たとえば、孫子は「夫れ兵の形は水にかたどる(もとより陣形とは水のようなものである)」と説明する。そして「兵の形は実を避けて虚を撃つ」という。すなわち敵の兵力が優勢なところを避けて、敵の備えが手薄なところを突けば、水が地形に応じて流れを定めるように、「兵は敵に因りて勝を制す(軍も敵の状況に応じて勝利を制する)」。

木と石のたとえのほうは、戦いの勢いの説明に使われている。「よく人を戦わしむるの勢い、円石を千仭の山に転ずるが如くなる者は、勢いなり(軍隊を巧みに動かして戦わせる勢いは、丸い石を高い山から転がすようなものであり、これを戦いの勢いという)」。だから、小さな力で大きな戦果を挙げることができる。そして囮(おとり)については、「餌に喰らいつく魚は釣り上げられ、囮に喰らいつく軍隊は敗北する」と結論づける。

賢い将軍は有利な状況を味方に付けようとする

「計、利としてもって聴かるれば(私の戦略の有利さをわかって従うなら)」、その将軍は「利に因りて権を制するなり(有利な状況を見抜き、それに基づいて臨機応変の措置を講じる)」(計篇)。ここで繰り返される「有利」という条件が行動を制約する。
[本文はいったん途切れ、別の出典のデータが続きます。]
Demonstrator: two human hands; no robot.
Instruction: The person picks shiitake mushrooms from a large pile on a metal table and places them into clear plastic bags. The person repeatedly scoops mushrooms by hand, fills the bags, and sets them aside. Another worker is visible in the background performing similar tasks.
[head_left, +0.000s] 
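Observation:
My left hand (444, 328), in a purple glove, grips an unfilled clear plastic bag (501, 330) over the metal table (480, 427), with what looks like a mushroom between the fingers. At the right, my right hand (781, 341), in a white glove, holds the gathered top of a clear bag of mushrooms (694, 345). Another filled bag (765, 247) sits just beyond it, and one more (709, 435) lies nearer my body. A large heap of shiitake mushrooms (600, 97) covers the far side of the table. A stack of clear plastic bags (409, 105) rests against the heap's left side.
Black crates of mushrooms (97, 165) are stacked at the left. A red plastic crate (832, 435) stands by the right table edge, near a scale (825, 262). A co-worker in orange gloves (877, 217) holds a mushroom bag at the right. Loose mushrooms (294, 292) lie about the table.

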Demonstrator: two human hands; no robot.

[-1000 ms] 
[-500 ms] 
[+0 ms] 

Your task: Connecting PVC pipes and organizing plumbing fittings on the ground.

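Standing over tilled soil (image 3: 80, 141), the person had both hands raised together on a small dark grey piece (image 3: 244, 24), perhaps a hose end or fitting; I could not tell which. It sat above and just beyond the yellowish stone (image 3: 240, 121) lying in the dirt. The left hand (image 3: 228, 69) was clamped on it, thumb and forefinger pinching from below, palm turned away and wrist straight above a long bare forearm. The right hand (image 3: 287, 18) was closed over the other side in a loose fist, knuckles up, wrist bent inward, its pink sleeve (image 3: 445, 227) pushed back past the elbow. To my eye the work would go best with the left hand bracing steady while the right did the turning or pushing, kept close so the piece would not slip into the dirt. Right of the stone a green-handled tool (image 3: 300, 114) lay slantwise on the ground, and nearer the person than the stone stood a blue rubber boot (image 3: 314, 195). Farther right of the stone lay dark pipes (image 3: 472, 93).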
というのも、戦略の有利さというものは、軍に勢いをもたらすような「有利な状況」の中に存在するからだ。だから賢い将軍は、有利な状況を味方につけようとする。たとえば、順風を受けて船を進め、風に逆らって航海しない。沼地には踏み込まず、迂回する。必ず勝てるとの勝算が立つまで戦わない。

彼らは、条件が対等の戦場は現実には絶対に存在しないという事実を最大限に活用する。逆に言えば、やるだけ無駄なことは何かをわきまえている。海軍大学の学生たちは、このことを「山の上にクソを運び上げる(ような無益な苦役)」と大層上品に表現する。
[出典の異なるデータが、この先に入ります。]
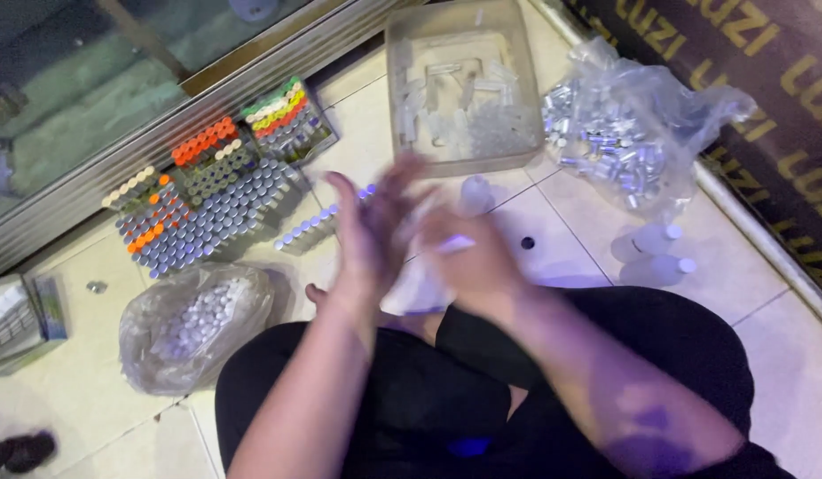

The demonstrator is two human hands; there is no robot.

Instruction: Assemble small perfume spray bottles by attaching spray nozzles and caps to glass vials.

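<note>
A person is sitting on the pale tiled floor (570, 231), dark-clothed legs folded, and both hands are blurring in front of the knees. The left hand (371, 222) is standing nearly upright with the palm turned inward and the fingers spread and extended; I cannot tell whether it is touching anything. The right hand (473, 257) is curling partway closed just beside it, and something small and pale, a thin light-coloured piece (455, 243), is showing at its fingertips; the blur is hiding exactly how it is being pinched. Beneath and between the two hands a crumpled clear plastic bag (415, 288) is lying against the person's lap.

Just beyond the hands, a short row of capped vials (306, 228) is lying on the tile, and further left a big block of vials (207, 200) is standing packed together, mostly with grey-blue caps, some orange, cream, red, yellow and green. A clear plastic tub (464, 84) holding clear tubes is sitting straight ahead, well apart from the hands. To its right a clear bag of small silvery parts (610, 142) is slumping, with two clear bottles (655, 257) lying on their sides near it. At the left knee another bag of white caps (193, 324) is resting.
</note>
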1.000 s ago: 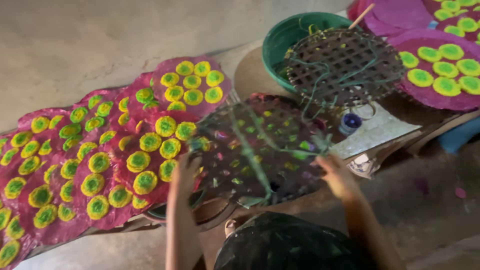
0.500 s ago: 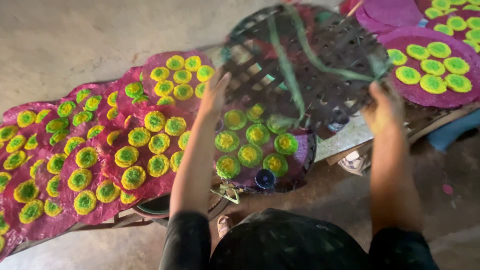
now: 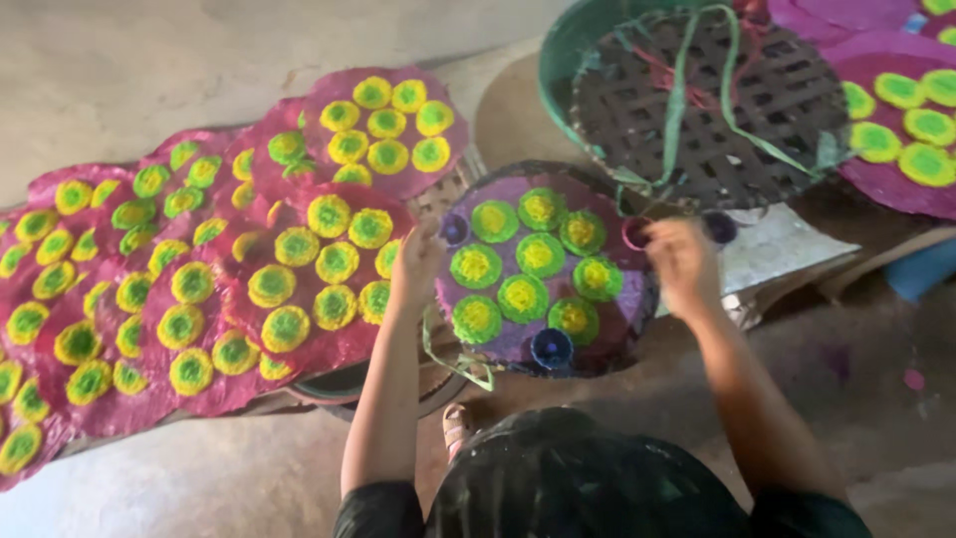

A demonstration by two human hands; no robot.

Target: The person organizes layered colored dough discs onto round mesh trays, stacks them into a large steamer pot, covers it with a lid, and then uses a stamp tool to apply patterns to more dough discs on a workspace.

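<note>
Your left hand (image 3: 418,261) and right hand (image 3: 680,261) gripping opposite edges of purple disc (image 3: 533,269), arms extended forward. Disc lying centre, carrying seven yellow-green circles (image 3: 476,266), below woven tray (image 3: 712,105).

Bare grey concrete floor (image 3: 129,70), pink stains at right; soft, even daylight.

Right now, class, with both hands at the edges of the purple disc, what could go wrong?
1. The left hand sits beside the overlapping pink discs; a careless lift could perhaps drag or smear them.
2. The right hand is close to a small pink cup; it might tip onto the purple disc.
</note>
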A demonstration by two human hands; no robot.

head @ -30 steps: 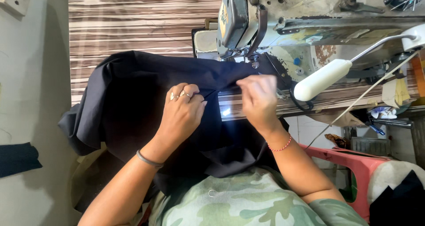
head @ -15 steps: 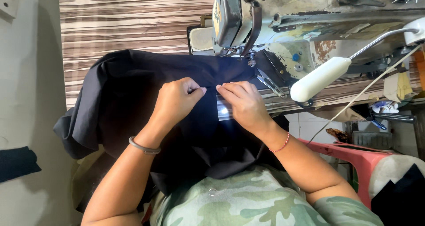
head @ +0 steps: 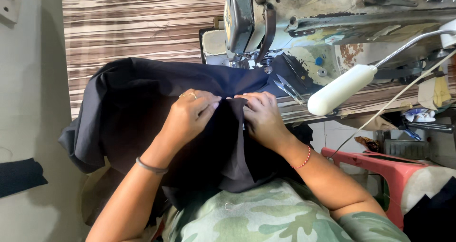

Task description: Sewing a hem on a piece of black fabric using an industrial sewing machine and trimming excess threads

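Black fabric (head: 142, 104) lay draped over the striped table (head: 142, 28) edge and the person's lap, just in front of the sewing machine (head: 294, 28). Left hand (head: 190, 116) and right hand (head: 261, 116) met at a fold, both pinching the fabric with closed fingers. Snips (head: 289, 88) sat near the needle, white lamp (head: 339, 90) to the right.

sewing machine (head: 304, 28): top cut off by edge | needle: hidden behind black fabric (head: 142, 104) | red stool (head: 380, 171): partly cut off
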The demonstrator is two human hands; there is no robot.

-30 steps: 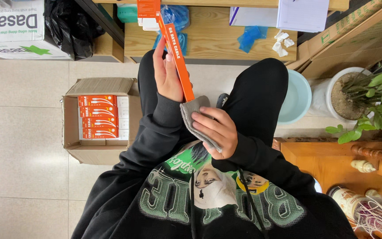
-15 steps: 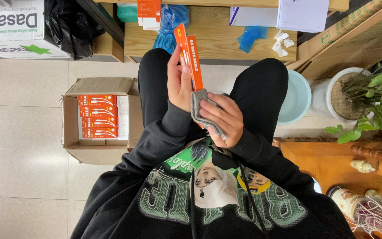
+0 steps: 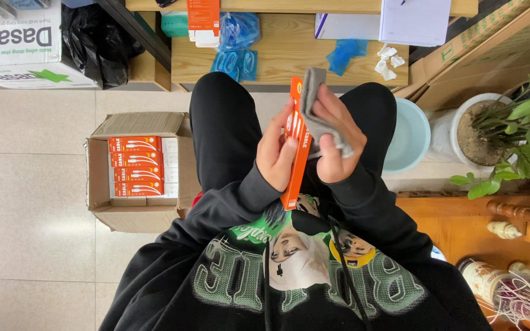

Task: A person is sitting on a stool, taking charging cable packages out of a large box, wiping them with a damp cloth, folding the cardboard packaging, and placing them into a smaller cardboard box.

「兵とは国の大事なり(戦争は国家の一大事である)」と孫子は『兵法』の冒頭で警告する。したがって戦争をするかどうかは「察せざるべからざるなり(よくよく熟慮しなければならない)」(計篇)。

孫子が教えるのは、いつまでもくよくよ考えることではなく、十分に考えたうえで行動に移すことである。行動に移す際には、敵の抵抗のいちばん少ないところを狙い、小さな力で最大限の効果を得るようにする。そうすれば、最小限の資源と犠牲ですばやく勝利を収められるはずだ。

そしてまた孫子は、「勝ちを知るに五あり(勝利のためには5つの道がある)」と言う。戦ってよいときといけないときをわきまえること、大軍と小軍の用い方をわきまえること、上下の人が心を合わせること、よく準備したうえで油断した敵を襲うこと、将軍が有能で主君がこれに干渉しないことである。